Supporters applauded the 11 proposals, calling them "long overdue." The proposals include placing day-to-day government operations in the hands of a city administrator, abolishing city council committees and prohibiting aldermen from interfering in the city's daily operations.
"I'm in favor with all of the charter amendments," said A. L. Waldron, a city resident speaking before the council. "I feel that they're somewhat overdue, maybe 25 to 30 years overdue, perhaps."
The proposed amendments originated from a report by the Annapolis Governmental Structure and Charter Revision Commission, which presented a 20-page report in September. The nine-member commission's report led to proposals that would transfer approval of conditional use zoning designations from the council to the city Board of Appeals and turn over the council's authority to approve subdivisions to the Planning Commission.
Under these amendments, former mayor Richard Hillman, who now serves as chairman of the Planning Commission, said the city "would avoid duplication of hearings" held both by the commission and council for approval of conditional uses.
Other recommendations from the government restructuring commission included:
Defining the roles of city administrator and mayor. The mayor would have the power to hire and fire the administrator.
Prohibiting aldermen from interfering in the administration of the city. Violators would face discipline from the entire council.
Eliminating the two-term limit for mayor.
Abolishing city council committees, requiring instead that all business be conducted by the whole council.

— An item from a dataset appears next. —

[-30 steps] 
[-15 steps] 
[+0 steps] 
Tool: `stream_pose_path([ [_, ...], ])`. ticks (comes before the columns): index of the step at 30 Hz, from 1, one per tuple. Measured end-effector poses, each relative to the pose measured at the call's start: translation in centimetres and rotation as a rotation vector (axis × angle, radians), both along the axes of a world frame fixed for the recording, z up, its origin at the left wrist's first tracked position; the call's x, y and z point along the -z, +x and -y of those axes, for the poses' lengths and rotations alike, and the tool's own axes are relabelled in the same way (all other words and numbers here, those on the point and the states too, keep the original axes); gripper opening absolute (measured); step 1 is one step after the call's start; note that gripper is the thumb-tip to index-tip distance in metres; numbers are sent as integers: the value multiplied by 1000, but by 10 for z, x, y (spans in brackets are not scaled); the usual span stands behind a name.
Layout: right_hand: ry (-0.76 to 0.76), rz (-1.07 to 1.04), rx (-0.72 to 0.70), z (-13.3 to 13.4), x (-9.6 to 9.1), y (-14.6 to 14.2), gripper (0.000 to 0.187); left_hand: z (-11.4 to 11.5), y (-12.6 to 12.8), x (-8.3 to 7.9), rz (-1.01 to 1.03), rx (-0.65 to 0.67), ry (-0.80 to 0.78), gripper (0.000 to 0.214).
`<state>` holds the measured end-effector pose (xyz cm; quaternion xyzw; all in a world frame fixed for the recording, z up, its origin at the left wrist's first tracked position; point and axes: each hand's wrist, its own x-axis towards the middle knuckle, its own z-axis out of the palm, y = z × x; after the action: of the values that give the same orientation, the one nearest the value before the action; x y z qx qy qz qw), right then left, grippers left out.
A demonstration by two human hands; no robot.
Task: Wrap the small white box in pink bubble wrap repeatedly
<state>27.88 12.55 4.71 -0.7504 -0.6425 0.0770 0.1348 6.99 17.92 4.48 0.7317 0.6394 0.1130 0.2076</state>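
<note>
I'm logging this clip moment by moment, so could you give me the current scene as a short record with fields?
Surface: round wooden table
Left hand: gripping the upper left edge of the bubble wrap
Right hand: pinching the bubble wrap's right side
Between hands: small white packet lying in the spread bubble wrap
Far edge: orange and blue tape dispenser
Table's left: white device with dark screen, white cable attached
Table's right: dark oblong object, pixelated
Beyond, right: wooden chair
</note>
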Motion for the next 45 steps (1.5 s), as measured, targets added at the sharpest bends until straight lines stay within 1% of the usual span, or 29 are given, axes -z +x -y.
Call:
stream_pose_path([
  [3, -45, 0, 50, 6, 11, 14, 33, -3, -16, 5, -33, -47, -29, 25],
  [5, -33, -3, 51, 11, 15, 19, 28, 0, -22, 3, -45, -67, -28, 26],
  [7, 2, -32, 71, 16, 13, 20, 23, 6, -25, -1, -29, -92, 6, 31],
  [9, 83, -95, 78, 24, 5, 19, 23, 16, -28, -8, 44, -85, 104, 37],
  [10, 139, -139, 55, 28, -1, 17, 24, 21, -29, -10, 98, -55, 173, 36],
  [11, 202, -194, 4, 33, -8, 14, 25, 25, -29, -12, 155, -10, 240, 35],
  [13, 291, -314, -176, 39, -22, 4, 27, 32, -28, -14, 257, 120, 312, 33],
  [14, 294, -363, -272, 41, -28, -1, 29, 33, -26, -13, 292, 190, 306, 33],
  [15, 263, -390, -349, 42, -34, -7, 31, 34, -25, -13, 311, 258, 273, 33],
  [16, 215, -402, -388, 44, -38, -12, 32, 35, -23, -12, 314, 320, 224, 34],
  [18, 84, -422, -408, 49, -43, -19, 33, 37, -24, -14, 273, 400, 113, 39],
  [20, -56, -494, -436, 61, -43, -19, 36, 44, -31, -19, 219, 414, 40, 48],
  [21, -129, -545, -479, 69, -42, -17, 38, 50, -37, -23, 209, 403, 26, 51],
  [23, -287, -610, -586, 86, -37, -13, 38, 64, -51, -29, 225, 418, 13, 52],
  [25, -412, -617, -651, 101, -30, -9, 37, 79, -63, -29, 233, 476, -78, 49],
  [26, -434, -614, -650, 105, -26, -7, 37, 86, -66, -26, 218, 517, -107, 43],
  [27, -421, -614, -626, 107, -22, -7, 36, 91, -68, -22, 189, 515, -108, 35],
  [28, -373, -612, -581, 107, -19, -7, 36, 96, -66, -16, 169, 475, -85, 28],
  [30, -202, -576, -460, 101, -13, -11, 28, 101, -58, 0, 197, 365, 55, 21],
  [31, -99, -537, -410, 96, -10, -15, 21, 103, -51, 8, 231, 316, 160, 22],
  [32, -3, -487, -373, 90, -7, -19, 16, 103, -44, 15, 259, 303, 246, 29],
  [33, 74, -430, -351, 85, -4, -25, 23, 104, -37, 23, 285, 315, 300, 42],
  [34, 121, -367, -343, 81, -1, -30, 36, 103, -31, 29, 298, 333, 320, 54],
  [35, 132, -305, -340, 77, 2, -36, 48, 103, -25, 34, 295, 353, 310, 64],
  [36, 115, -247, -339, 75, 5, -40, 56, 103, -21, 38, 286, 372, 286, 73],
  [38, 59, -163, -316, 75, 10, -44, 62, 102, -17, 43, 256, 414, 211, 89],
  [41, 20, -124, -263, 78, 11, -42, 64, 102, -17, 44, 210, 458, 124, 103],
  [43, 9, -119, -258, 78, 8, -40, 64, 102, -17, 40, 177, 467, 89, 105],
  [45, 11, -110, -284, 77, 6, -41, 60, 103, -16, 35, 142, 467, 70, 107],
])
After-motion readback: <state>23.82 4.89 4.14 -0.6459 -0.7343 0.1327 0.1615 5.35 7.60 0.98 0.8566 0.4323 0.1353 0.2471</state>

Providing for nonpartisan elections of mayor and aldermen.
Giving city voters the right to recall elected city officials.
Urging the council to approve the amendments, some people also provided suggestions to improve the proposals, such as making the position of mayor less than full-time and clarifying the city administrator's qualifications.
Chris Keleher was one of the few who voiced any objections to the proposals.
"There are department heads who are are not performing up to standards who are still around," said Keleher, a resident and columnist for the Publick Enterprise, a local publication. "Nothing's going to change. It seems to me the city administrator is just another political appointee appointed by the mayor."
The amendments were originally scheduled for a vote by the council Dec. 9, but Mayor Alfred A. Hopkins announced last night that the vote would take place Jan. 13.